At the same time, compelling characters are really, really important. That includes the main one; in Choicescript games, that’s generally achieved through giving compelling choices that reveal/shape the protagonist’s character. Customization choices like hair color, height, etc. are well-liked by a number of fans, but they’re no substitute for choices that reveal what the MC values. Those are the ones that make readers pause and think, and leave the longest impression.
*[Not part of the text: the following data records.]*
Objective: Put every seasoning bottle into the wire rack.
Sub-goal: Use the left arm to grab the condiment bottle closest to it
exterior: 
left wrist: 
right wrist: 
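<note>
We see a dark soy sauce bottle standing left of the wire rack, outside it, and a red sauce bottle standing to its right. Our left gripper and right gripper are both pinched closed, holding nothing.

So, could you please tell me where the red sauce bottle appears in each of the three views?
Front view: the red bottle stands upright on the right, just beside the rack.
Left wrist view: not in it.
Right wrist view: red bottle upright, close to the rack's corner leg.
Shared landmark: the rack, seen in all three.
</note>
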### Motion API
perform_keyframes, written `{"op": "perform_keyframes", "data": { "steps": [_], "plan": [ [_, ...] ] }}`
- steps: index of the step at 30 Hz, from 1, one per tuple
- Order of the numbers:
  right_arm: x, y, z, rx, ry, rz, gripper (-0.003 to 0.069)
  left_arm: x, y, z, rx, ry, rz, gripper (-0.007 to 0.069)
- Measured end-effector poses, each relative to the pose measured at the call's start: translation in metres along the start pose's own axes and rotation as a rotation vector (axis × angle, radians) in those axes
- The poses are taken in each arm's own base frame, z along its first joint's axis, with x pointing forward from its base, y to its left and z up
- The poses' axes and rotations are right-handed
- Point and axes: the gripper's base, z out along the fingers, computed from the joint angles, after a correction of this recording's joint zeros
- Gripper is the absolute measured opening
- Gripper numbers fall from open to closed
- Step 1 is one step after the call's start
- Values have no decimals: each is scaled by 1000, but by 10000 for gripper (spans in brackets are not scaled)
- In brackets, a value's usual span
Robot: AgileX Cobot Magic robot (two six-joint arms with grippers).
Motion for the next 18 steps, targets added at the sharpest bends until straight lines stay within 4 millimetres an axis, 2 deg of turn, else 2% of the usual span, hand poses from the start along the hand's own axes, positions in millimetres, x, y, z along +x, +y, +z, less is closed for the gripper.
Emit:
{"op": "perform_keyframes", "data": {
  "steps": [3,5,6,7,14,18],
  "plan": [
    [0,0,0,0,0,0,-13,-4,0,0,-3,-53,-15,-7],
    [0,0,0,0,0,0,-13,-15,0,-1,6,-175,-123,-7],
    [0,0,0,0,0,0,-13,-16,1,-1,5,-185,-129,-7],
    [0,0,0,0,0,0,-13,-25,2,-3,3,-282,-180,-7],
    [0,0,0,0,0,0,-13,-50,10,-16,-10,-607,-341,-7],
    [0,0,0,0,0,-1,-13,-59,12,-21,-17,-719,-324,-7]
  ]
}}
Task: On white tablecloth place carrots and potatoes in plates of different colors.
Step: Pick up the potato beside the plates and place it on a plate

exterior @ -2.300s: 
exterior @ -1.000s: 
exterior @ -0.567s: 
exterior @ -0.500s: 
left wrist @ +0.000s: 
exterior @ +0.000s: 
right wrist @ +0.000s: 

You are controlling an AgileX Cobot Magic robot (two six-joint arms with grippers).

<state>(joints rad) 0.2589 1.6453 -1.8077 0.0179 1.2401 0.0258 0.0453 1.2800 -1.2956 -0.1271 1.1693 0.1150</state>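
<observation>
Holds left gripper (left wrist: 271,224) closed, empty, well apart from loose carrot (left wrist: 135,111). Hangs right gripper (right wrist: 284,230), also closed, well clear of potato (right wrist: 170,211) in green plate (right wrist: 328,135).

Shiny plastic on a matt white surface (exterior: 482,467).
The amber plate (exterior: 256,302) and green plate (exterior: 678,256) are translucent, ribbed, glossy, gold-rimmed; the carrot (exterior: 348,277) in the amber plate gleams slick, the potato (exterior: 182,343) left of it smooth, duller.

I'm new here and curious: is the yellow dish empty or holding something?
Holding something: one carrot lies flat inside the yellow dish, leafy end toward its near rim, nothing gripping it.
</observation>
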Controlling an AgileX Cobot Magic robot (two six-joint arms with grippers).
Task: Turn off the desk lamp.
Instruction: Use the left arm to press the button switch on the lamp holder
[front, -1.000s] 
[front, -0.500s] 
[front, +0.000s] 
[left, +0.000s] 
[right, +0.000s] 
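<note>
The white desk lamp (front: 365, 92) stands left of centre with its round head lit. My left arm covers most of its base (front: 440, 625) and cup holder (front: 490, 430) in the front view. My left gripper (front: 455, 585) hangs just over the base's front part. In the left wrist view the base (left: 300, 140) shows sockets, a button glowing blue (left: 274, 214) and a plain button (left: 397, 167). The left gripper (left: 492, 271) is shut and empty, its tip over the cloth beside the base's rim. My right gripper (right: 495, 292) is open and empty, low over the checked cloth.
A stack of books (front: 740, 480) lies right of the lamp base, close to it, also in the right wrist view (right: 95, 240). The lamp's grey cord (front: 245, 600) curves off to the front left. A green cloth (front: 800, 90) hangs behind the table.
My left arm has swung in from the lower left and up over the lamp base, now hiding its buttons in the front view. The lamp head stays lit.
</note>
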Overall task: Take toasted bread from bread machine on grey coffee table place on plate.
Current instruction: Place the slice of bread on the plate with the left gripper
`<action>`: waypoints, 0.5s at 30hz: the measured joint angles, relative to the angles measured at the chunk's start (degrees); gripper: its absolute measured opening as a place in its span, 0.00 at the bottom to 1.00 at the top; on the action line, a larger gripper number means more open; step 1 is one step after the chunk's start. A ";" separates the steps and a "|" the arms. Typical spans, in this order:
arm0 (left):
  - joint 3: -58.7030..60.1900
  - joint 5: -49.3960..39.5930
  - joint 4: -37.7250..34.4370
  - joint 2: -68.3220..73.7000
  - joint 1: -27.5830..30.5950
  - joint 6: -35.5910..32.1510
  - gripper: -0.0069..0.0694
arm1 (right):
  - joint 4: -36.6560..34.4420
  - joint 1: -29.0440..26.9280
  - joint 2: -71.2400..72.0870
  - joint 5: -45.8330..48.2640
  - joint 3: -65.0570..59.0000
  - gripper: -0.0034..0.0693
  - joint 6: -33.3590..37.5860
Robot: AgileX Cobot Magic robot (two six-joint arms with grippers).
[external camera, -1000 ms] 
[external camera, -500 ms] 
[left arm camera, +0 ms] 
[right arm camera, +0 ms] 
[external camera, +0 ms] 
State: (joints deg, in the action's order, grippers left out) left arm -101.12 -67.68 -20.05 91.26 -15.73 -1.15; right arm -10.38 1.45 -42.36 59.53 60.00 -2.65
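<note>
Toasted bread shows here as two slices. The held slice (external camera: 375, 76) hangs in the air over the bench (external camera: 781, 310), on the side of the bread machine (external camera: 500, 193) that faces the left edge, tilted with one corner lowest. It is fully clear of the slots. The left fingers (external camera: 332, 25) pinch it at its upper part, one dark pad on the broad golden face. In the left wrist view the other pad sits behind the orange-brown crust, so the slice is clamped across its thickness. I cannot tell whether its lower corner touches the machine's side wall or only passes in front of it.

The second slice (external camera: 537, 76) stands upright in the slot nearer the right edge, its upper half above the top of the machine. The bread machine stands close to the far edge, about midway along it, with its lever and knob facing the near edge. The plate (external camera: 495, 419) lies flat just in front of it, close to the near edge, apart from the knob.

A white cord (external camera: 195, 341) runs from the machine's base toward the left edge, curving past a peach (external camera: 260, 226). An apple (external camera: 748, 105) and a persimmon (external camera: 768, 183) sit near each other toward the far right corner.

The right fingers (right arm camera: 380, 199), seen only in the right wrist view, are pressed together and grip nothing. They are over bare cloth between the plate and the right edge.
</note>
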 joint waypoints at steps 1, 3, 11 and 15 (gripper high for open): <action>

Try to start putting those choices in as soon as you can. You don’t need to pack in the char-gen choices up front. In my own game, you pick gender and social class pretty early, but picking your name comes later, orientation even later (when the ROs start popping up), and I just put in a choice of hair length in the revised Game 2 Chapter 1, almost a million words into the story. Fill that early game space with choices that reveal character. Is your MC brave or cautious, idealistic or cynical, ruthless or softhearted? If you know the kind of choices that the story outcome will eventually hinge on – like whether the MC is willing to sacrifice their friends for their ideals, or make their robots into killing machines or autonomous hive minds, or wield a pack of lies to achieve the greater good – make sure those choices start coming in the early game.
Your voice and style will probably change as you keep writing, and even more as you keep reading. At any rate, mine certainly has. You’ll become more self-aware of the influences on your voice (and the possible alternatives), absorb new things you like into it, and take criticisms on board. Over time you’ll shift and grow.
I wouldn’t have been able to tell you the name of that rule, but I could have told you your use of commas was off. Most people with good grammar have absorbed the rules through extensive reading, not through memorizing a grammar algorithm with names for all the rules. Even if they can throw the name of a rule at you, that can be convenient for your initial Googling but won’t alone tell you whether it’s a “real” rule or just a preference encoded in one subset of style guides while contested by others.
I’m afraid Google work is still going to be your best bet when someone challenges your use of grammar. You can’t expect your readers to be able to cite a rule by its label, or to know the formal names of the parts of speech and verb forms that you’re arguably abusing. That’s just not how most people grasp language.